Activity ▸
Print the line containing "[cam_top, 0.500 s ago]" and each line after it to the end of the material below. Print nothing else.

Dataset excerpt ▸
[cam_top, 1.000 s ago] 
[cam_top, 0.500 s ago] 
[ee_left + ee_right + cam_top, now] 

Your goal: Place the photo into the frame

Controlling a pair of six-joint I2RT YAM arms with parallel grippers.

Response ▸
[cam_top, 0.500 s ago] 
[ee_left + ee_right + cam_top, now] 

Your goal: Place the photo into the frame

Controlling a pair of six-joint I2RT YAM arms with parallel grippers.

As written, the answer is complete.